Anyone can edit the wiki!
Re: confused smiley RepRap / RepStrap for making Aerodynamic Models confused smiley
August 15, 2012 02:32PM
ok so reading off the 4988 PDF ...

this little chip eats up to 35vdc and spews approx 2A of amperage for steppers. and it seems its best thermal dissipation is 4watts maxed driven or something to that measure.

ok now i have a trivial ...

if i have to series 4 of my steppers, do i specifically have a seperate stepper supply rail to improve the stepper drive? and in that case it would mean what for the single stepper channel (i can only hook 1 supply to a ramps)? assuming all the steppers are 10ohm/1.2A types (sanyo denki steppers), will it mean that the 4 series steppers are more sluggish? but retains torque and the 1 channel with a single stepper is nimble and may overheat?

is there such a thing as adding resistors so that all channels with diff numbers of motors perform similarly?

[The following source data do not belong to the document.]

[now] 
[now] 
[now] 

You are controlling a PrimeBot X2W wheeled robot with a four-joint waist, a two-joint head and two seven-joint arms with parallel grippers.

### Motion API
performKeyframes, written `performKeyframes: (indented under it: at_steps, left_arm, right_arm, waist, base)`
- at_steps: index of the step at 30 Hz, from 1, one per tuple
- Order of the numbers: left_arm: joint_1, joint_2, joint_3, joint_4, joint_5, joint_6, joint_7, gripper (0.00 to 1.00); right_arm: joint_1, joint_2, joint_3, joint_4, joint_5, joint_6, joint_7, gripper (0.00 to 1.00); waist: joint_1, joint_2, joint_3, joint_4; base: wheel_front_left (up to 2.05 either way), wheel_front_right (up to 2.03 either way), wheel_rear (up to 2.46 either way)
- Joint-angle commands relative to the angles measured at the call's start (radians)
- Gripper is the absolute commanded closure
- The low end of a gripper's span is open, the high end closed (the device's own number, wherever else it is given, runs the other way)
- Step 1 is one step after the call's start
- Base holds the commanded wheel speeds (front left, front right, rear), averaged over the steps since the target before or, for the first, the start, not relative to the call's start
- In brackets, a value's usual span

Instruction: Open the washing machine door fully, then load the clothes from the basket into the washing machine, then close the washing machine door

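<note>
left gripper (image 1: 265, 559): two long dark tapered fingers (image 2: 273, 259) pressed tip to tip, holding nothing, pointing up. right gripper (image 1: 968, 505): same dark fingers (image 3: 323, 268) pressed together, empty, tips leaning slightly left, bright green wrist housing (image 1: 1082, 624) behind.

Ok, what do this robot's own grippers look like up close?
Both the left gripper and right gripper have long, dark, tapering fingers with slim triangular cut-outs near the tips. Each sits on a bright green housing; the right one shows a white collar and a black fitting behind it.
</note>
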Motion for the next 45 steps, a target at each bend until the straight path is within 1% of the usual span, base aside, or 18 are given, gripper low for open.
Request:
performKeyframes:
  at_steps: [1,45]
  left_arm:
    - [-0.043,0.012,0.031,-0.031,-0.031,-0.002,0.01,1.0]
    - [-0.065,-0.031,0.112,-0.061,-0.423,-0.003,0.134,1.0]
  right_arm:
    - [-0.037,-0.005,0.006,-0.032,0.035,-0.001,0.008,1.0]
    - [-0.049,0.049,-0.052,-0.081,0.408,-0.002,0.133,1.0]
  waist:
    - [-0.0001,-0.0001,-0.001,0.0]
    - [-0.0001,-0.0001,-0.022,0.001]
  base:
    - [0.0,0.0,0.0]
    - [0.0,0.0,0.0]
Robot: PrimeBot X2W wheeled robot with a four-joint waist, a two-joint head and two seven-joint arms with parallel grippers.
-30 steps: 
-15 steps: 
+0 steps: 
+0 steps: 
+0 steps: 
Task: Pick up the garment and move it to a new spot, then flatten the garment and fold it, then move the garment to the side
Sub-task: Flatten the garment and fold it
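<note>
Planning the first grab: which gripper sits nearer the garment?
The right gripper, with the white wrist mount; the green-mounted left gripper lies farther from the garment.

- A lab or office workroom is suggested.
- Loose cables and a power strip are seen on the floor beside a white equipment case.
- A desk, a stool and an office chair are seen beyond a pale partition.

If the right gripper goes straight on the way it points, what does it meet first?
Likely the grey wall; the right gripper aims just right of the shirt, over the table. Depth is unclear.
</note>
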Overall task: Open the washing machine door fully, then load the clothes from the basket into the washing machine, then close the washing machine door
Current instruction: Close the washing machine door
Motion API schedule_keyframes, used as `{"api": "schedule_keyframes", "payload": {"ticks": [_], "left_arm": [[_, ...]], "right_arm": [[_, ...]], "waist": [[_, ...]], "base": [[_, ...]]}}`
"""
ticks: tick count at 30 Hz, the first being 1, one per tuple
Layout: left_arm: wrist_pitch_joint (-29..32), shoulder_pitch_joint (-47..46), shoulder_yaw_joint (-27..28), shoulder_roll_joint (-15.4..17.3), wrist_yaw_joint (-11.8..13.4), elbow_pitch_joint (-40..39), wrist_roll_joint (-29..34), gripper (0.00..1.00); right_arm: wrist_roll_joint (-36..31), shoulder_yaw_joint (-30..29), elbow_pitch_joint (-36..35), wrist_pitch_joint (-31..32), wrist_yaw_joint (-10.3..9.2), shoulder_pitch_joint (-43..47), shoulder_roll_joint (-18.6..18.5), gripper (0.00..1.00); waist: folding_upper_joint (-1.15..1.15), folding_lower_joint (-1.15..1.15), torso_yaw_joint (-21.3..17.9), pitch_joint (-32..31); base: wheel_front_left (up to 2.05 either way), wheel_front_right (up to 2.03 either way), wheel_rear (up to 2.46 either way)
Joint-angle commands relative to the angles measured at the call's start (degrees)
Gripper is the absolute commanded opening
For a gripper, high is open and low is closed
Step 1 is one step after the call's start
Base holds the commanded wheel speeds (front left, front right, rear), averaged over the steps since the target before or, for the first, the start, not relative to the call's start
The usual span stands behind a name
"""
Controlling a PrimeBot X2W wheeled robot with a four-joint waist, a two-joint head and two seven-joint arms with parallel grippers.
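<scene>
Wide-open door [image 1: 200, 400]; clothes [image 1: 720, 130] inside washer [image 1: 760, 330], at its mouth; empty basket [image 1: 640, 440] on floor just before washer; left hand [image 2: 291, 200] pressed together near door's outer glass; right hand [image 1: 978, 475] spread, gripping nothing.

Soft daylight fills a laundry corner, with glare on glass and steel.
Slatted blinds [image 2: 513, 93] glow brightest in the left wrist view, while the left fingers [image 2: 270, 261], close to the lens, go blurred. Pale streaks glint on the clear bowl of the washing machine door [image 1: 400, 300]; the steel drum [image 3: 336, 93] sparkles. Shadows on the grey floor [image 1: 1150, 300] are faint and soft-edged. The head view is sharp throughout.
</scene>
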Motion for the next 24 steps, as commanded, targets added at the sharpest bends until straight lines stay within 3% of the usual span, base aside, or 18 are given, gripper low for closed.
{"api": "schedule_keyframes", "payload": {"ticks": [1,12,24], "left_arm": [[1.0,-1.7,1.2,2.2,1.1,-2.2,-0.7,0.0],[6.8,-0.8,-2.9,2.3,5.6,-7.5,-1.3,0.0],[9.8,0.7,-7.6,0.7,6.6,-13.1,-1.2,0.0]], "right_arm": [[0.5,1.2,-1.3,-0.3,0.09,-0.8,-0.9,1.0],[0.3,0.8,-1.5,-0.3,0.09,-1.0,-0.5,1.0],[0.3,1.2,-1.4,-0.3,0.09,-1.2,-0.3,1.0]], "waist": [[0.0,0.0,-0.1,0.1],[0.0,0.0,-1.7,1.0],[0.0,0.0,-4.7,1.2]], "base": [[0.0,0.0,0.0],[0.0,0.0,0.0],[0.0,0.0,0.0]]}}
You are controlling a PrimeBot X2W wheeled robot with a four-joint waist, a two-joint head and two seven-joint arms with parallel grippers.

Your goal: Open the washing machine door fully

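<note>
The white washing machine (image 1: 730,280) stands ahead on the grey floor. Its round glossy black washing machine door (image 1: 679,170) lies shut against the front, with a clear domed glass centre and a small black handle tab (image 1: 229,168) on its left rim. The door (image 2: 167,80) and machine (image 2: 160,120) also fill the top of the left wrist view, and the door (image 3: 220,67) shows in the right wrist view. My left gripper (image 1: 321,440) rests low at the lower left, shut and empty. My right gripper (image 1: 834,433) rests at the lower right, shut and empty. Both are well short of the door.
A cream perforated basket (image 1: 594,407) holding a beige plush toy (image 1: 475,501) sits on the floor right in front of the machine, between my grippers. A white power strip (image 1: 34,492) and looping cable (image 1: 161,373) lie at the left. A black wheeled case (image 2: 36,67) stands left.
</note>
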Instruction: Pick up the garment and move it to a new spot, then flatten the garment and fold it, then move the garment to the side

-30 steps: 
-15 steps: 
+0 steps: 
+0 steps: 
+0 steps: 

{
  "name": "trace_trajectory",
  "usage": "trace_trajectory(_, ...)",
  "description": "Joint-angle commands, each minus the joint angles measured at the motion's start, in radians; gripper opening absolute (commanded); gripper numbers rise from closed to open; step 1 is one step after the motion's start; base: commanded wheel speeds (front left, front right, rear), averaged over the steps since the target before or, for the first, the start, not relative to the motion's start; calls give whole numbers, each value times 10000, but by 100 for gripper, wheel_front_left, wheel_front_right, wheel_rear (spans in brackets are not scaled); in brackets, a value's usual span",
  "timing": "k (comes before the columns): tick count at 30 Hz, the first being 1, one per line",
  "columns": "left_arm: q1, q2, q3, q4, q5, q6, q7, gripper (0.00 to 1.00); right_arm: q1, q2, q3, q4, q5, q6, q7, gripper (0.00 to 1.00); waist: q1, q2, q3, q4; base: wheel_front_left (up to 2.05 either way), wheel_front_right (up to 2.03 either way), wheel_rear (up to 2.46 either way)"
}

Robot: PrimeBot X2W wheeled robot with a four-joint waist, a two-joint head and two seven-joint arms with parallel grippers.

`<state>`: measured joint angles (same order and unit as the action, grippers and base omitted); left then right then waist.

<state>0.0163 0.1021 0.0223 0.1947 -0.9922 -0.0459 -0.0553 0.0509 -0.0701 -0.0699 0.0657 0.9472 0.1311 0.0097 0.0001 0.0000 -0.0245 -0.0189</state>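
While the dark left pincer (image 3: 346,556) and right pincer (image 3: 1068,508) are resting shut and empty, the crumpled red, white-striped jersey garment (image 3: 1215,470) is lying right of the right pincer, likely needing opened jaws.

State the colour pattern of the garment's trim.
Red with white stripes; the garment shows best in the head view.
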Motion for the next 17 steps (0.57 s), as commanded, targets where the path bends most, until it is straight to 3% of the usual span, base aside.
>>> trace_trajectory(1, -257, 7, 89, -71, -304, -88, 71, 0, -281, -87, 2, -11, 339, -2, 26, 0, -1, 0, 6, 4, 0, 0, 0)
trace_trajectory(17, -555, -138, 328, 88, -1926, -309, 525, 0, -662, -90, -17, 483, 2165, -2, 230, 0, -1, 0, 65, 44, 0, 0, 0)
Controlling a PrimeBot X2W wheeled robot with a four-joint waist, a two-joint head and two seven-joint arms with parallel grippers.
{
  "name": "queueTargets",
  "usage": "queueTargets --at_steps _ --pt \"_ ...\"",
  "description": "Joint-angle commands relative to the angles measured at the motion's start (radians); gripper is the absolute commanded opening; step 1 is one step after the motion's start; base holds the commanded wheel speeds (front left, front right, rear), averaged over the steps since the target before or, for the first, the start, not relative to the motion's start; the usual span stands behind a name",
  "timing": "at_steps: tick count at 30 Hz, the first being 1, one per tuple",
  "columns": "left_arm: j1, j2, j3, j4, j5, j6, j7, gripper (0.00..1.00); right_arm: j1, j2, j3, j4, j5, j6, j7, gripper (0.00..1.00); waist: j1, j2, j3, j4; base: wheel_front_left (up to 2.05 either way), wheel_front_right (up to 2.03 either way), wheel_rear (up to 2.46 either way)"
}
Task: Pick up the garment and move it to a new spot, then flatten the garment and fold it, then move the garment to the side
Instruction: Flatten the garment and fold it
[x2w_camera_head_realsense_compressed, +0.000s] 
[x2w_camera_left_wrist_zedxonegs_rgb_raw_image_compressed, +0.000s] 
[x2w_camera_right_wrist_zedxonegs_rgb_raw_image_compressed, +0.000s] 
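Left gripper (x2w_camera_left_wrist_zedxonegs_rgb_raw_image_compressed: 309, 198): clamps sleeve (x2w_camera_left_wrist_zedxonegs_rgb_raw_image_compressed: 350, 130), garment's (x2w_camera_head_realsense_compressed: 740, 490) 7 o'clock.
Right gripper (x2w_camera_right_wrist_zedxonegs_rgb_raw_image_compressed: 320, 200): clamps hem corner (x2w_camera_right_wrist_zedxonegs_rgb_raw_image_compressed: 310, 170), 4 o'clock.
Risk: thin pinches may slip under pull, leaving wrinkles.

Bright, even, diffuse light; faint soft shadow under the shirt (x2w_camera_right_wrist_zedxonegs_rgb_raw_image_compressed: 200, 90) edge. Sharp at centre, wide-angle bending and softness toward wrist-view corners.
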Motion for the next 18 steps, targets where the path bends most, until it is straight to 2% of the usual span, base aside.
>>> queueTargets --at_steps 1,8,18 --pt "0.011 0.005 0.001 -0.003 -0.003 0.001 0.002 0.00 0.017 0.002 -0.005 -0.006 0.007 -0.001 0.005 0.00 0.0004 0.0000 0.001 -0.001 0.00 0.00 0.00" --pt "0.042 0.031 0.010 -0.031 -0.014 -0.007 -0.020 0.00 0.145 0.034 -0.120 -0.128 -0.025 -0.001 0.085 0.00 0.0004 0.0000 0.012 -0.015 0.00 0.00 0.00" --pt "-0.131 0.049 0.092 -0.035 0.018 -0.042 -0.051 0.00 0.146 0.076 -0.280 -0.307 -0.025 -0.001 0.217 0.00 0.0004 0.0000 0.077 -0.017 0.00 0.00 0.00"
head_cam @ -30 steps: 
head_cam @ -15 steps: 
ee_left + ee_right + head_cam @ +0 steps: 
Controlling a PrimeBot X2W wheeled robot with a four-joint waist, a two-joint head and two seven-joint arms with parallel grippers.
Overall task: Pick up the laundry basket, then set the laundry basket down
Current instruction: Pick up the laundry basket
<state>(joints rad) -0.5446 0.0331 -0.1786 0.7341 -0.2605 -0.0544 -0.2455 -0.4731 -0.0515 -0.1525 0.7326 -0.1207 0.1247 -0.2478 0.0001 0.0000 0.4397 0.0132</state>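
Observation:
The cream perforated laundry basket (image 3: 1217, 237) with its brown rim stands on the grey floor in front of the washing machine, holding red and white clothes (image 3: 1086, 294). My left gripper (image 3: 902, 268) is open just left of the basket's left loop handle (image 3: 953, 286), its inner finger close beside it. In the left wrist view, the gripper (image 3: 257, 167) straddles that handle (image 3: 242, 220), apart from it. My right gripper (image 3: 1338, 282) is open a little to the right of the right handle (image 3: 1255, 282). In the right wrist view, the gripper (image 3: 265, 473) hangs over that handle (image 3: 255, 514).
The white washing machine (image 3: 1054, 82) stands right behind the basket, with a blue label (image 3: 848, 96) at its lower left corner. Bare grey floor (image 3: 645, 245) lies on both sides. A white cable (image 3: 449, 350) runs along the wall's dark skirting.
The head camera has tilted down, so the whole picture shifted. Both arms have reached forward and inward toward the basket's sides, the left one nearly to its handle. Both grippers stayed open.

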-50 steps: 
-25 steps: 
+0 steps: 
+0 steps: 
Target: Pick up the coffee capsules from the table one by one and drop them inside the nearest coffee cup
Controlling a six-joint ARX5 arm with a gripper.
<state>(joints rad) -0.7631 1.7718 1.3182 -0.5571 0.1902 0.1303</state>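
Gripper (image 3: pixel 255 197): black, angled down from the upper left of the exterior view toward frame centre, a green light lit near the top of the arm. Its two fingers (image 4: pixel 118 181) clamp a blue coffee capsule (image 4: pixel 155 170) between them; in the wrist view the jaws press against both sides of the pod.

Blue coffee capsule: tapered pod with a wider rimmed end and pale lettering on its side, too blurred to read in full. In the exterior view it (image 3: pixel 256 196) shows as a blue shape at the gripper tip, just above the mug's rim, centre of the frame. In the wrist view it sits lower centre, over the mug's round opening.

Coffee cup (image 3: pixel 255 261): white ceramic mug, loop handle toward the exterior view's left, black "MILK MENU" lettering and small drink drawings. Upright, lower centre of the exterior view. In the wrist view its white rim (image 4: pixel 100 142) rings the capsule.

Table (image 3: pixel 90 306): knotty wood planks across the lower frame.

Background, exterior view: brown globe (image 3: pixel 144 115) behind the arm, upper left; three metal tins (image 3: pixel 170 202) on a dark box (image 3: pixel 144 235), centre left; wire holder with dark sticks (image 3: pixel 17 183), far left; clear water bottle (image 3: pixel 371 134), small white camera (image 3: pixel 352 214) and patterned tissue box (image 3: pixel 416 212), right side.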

Edited 1 time(s). Last edit at 08/15/2012 02:33PM by redreprap.
Re: confused smiley RepRap / RepStrap for making Aerodynamic Models confused smiley
August 15, 2012 03:47PM
There is no point adding resistors to hobble the single motor. It will perform better due to getting more voltage. It won't overheat if the current is set to the right value.

10R 1.2A motors are 12V motors designed for constant voltage drive. For constant current microstepping you want low voltage motors. The high voltage ones with 2 in series will need a supply in excess of 24V and since the absolute limit is 35V (in practice you should keep below 30V) will be slow. We normally use 2.8V motors at 12V or more.